START MATERIAL PROVIDED
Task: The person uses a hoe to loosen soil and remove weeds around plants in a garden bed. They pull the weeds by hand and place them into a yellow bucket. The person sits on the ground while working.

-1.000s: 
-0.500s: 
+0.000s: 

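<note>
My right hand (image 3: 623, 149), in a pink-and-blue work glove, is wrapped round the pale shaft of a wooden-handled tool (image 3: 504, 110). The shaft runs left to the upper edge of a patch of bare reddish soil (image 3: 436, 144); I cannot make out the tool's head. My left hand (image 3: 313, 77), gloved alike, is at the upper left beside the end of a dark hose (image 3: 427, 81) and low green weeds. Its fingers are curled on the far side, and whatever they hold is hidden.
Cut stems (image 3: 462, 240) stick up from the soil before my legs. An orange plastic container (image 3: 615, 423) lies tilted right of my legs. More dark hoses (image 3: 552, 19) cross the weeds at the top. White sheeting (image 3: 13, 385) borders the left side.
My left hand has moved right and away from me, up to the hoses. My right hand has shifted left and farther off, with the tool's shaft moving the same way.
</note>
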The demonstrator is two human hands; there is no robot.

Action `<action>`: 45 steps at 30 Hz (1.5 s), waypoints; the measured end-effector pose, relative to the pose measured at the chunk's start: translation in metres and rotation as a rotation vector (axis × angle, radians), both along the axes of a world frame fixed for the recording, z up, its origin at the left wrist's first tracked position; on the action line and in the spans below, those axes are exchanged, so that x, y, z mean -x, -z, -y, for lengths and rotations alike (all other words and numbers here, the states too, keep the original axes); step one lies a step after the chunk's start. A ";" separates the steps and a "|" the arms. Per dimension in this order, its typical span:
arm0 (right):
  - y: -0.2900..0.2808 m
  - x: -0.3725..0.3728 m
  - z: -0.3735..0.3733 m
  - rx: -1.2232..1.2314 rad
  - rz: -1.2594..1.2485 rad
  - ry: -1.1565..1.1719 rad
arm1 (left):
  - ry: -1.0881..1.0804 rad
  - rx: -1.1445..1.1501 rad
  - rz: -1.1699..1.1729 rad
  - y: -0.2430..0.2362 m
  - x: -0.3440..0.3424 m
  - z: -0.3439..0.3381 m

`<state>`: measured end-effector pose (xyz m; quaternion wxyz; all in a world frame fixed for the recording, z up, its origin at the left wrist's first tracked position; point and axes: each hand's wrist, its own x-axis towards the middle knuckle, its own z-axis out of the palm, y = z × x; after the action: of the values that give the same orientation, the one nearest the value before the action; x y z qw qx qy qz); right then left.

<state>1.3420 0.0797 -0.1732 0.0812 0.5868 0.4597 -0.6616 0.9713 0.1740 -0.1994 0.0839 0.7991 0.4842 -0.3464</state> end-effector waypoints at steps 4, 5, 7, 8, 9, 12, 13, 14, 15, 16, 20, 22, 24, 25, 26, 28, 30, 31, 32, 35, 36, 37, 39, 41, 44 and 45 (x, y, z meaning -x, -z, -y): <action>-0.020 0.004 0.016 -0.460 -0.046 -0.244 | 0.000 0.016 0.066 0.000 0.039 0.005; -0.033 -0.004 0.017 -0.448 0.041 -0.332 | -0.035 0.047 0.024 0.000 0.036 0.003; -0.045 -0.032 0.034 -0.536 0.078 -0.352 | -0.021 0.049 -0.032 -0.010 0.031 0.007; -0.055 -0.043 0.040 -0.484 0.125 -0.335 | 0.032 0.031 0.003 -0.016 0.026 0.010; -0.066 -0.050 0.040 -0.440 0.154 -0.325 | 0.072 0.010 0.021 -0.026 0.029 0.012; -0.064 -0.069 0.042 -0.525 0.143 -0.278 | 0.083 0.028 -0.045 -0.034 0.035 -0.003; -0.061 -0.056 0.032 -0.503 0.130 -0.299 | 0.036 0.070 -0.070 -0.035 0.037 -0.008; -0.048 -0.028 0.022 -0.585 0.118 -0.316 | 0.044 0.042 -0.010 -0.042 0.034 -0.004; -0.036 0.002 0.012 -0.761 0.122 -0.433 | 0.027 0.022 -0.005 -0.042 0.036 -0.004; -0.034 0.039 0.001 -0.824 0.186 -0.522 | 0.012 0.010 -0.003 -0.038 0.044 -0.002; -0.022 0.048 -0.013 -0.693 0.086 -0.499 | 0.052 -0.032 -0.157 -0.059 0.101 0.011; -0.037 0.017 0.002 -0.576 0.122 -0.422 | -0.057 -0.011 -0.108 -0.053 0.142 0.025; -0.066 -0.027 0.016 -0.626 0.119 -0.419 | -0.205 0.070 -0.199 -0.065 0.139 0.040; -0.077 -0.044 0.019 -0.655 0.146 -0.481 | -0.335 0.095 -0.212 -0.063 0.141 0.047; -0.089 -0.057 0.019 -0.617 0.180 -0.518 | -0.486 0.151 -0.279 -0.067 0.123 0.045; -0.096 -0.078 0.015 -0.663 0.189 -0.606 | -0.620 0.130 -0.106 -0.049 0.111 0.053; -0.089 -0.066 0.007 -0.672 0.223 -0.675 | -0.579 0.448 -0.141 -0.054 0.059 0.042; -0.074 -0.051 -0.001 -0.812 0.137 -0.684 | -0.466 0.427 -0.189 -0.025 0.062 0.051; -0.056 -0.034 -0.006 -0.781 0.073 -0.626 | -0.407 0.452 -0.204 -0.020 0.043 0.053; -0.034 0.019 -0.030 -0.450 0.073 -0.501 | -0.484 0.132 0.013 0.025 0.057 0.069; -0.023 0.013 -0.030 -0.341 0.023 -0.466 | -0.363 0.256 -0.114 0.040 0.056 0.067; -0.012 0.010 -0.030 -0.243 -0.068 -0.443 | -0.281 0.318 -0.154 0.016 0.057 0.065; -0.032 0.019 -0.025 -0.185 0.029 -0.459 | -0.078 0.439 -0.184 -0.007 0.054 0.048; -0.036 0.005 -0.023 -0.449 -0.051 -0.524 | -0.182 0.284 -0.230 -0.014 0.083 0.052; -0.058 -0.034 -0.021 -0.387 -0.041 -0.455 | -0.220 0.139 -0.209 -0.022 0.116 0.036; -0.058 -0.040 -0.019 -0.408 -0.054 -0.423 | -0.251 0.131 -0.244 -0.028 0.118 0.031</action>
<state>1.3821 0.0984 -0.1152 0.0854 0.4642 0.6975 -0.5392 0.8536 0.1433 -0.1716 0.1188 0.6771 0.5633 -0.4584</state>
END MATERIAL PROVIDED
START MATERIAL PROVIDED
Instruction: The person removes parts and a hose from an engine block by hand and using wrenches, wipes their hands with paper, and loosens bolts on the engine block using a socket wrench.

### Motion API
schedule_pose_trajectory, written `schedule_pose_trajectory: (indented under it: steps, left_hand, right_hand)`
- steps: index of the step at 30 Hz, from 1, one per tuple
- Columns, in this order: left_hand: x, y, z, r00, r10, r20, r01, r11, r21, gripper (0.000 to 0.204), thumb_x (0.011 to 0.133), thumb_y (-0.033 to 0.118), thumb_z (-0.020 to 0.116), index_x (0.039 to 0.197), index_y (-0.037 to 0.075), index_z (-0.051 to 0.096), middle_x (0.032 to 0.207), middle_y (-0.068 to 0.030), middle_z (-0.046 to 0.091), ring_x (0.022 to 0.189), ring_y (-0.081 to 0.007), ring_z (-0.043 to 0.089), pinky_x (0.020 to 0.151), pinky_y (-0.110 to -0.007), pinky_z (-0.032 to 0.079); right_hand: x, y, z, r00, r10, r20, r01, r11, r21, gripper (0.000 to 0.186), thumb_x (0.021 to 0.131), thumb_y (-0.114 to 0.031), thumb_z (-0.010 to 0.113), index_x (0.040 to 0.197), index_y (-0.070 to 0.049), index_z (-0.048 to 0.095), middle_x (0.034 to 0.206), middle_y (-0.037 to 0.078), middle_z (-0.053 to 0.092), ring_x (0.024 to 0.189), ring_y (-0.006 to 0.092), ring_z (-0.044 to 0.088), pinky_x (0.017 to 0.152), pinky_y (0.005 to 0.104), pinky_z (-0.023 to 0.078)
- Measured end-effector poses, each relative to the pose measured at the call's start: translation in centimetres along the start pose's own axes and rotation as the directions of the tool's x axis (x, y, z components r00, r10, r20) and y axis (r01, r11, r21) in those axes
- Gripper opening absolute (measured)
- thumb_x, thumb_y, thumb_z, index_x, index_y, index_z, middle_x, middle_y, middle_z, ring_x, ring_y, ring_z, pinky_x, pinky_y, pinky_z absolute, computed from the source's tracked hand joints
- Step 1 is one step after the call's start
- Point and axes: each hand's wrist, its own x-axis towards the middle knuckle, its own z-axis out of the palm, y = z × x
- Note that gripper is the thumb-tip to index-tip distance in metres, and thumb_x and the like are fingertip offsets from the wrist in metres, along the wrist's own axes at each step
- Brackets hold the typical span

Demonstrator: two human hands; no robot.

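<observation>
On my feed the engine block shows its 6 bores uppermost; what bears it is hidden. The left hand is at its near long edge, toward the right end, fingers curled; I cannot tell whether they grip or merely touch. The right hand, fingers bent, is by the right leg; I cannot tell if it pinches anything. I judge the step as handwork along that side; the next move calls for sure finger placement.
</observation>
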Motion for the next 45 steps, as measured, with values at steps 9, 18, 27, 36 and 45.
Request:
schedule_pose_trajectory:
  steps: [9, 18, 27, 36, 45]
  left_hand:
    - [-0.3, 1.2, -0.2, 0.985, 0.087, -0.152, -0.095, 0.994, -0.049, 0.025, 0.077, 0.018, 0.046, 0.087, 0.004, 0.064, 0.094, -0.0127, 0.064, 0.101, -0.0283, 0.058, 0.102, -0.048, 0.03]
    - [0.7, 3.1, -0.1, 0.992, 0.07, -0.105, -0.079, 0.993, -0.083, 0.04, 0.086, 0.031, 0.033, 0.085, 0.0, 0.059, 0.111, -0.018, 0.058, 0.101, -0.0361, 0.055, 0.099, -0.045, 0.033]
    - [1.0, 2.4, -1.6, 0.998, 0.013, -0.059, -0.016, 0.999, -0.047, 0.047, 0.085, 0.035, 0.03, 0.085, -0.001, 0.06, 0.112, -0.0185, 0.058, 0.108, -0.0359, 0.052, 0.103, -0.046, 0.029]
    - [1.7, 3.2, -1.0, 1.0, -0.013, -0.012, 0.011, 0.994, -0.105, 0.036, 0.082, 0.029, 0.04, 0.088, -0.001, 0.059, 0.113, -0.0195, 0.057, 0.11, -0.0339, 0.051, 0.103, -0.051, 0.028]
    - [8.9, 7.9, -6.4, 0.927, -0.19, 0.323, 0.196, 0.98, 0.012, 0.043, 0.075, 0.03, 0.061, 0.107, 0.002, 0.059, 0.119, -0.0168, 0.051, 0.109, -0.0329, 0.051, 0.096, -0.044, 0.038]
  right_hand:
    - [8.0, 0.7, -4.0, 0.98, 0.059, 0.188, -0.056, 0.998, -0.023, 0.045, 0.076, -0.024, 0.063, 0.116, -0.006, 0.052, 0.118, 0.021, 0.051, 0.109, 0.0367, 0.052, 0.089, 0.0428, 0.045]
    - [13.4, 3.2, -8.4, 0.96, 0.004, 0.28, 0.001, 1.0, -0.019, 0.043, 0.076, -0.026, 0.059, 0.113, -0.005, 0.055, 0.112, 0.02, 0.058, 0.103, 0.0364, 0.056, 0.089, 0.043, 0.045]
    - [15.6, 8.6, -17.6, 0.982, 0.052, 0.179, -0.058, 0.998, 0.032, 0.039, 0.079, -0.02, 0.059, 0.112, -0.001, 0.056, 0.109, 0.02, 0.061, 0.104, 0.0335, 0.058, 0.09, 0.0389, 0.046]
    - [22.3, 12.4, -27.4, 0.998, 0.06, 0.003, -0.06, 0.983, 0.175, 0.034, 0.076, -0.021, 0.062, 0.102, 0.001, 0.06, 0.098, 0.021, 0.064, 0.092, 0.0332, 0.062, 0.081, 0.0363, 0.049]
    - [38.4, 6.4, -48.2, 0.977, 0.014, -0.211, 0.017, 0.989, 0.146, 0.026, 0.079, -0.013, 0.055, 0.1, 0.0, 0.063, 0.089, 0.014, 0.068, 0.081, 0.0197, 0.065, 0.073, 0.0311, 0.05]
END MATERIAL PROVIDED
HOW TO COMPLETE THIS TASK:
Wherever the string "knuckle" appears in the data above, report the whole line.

ANSWER BOX:
`<state>`: measured end-effector pose (xyz m; quaternion wxyz; all in a world frame fixed for the recording, z up, its origin at the left wrist's first tracked position; point and axes: each hand's wrist, its own x-axis towards the middle knuckle, its own z-axis out of the palm, y = z × x; after the action: of the values that give the same orientation, the one nearest the value before the action; x y z qw qx qy qz); right then left.
- Point and axes: each hand's wrist, its own x-axis towards the middle knuckle, its own z-axis out of the palm, y = z × x

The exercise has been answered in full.